English auricular frames have received less scholarly attention than their Dutch equivalents. However, this article considers the influence of Netherlandish designs at the court of Charles I (reigned 1625-1649) which, along with the presence in London of painters such as Sir Anthony van Dyck (1599-1641), after 1632, contributed to an intense period of creativity in the decade before the start of the Civil War in 1642.
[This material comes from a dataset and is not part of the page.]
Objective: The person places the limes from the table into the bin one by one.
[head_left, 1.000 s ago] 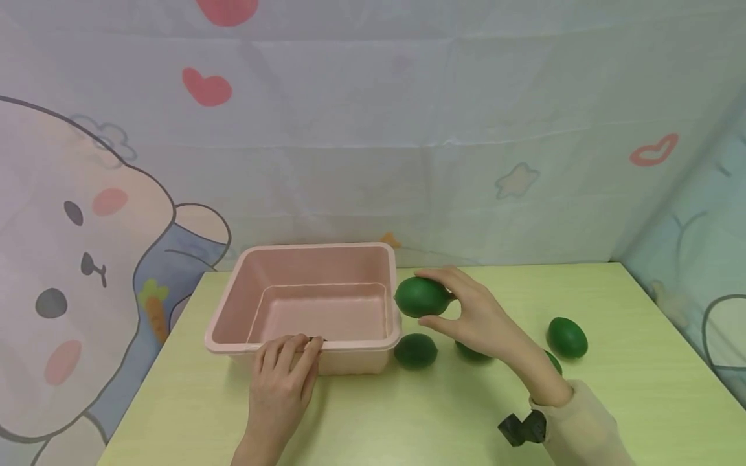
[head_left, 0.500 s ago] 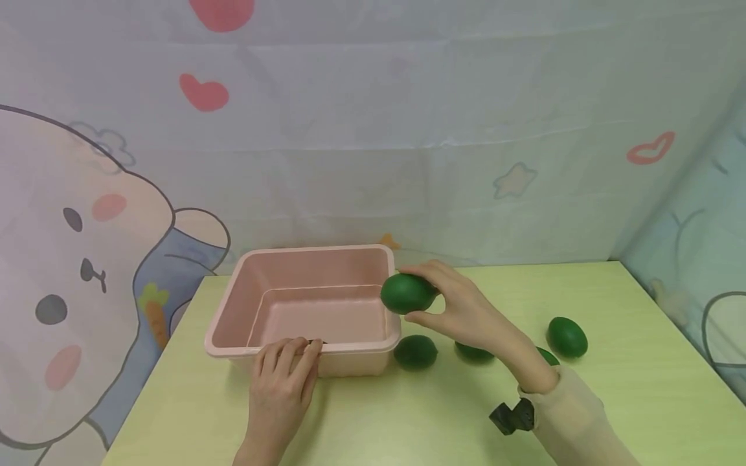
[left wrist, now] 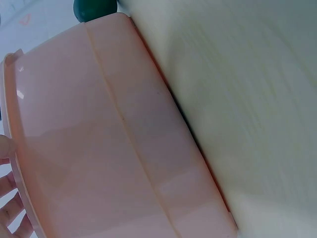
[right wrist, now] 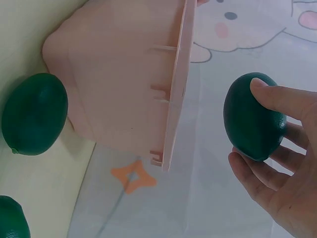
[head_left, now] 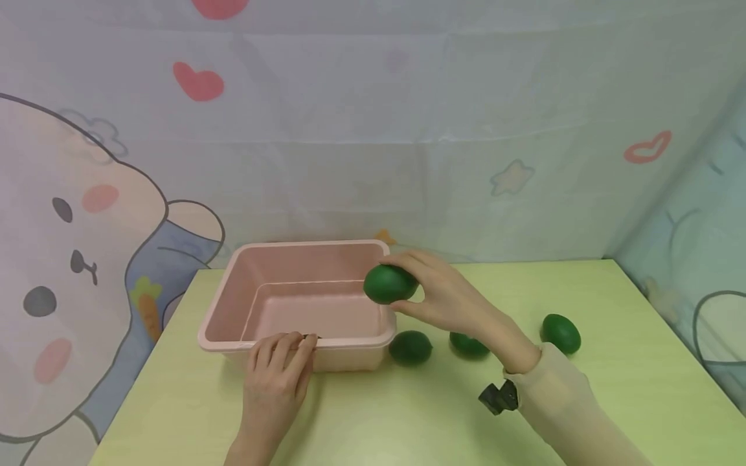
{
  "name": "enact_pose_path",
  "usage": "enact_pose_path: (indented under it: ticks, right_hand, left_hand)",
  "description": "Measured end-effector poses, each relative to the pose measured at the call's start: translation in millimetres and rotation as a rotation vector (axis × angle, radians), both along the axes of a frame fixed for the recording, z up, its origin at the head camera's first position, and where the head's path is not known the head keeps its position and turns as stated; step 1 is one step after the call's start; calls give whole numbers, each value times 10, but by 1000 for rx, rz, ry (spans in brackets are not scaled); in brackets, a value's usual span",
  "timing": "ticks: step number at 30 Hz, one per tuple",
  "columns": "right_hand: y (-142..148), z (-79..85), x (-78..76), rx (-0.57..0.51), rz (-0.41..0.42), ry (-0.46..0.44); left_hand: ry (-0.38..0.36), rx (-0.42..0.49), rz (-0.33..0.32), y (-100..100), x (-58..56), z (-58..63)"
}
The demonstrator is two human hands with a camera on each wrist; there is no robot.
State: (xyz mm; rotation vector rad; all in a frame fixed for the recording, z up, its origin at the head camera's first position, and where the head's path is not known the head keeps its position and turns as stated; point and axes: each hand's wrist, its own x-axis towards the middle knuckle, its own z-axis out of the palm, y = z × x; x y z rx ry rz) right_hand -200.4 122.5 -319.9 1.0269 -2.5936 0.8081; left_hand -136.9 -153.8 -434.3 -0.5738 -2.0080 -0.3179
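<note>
My right hand point(head_left: 449, 294) pinches a green lime point(head_left: 386, 285) between thumb and fingers, above the right rim of the pink plastic basin point(head_left: 348, 360). In the right wrist view, the held lime point(right wrist: 252, 119) is apart from the basin's wall point(right wrist: 124, 89), with the thumb on one side and fingers beneath. My left hand point(head_left: 272, 378) grips the basin's front rim, fingers curled over it; in the left wrist view its fingers point(left wrist: 10, 210) show at the rim. A small dark patch by the left fingertips is too hidden to identify.
On the yellow-green table point(head_left: 373, 421), one lime point(head_left: 410, 347) lies beside the basin's right front corner. Another lime point(head_left: 469, 345) sits partly behind the right forearm, and a third lime point(head_left: 561, 333) lies farther right. A patterned cloth point(head_left: 326, 181) hangs behind.
My right hand has carried the lime leftward, from beside the basin to above its right rim. The left hand keeps its grip on the front rim. The view has shifted slightly.
</note>
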Motion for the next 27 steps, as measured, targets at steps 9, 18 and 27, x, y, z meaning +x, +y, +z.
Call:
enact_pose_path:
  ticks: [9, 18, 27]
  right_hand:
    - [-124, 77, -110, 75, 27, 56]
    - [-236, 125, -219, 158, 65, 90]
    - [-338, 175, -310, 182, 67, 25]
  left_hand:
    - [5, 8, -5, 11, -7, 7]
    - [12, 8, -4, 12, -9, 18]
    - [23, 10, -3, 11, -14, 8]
As Jacob Simon argues, this was a period in which English picture frames were amongst the most innovative and sophisticated in Europe. Building on previous scholarship by Simon, the article characterises some examples of the stylistic development of English Italianate frames in the second half of the 1630s. It goes on to propose these then went on to evolve into auricular frames – contesting the opinion that English Italianate Sansovino frames did not continue to develop into auricular examples.3 Simon states:

'The wealth of frames which survive from the 1630s fall into two related groups. Firstly, there were the Italianate frames which were decorated with paired volutes, scrolls, foliage and floral buds. This type reflets an international style of which the Venetian Sansovino frame, named after the 16th-century architect Jacopo Sansovino (1486-1570), is the best-known manifestation. In England this style flowered in the 1630s but had no successor. In contrast were the auricular frames of the period […]'.4

This article also makes a case for applying collectively the term ‘Leatherwork’ to English auricular frames instead of the commonly used ‘Sunderland’; and proposes for the first time their early structural and decorative development from Italian patterns prior to them incorporating designs in other media from the Netherlands used at the Court of Charles I in the second half of the 1630s. The research is supported by the first dating of an auricular frame by dendrochronology. It then considers the later adoption of auricular frames in the Netherlands, and the mutual influences and differences in design and fabrication between England and the Netherlands up to the 1670s.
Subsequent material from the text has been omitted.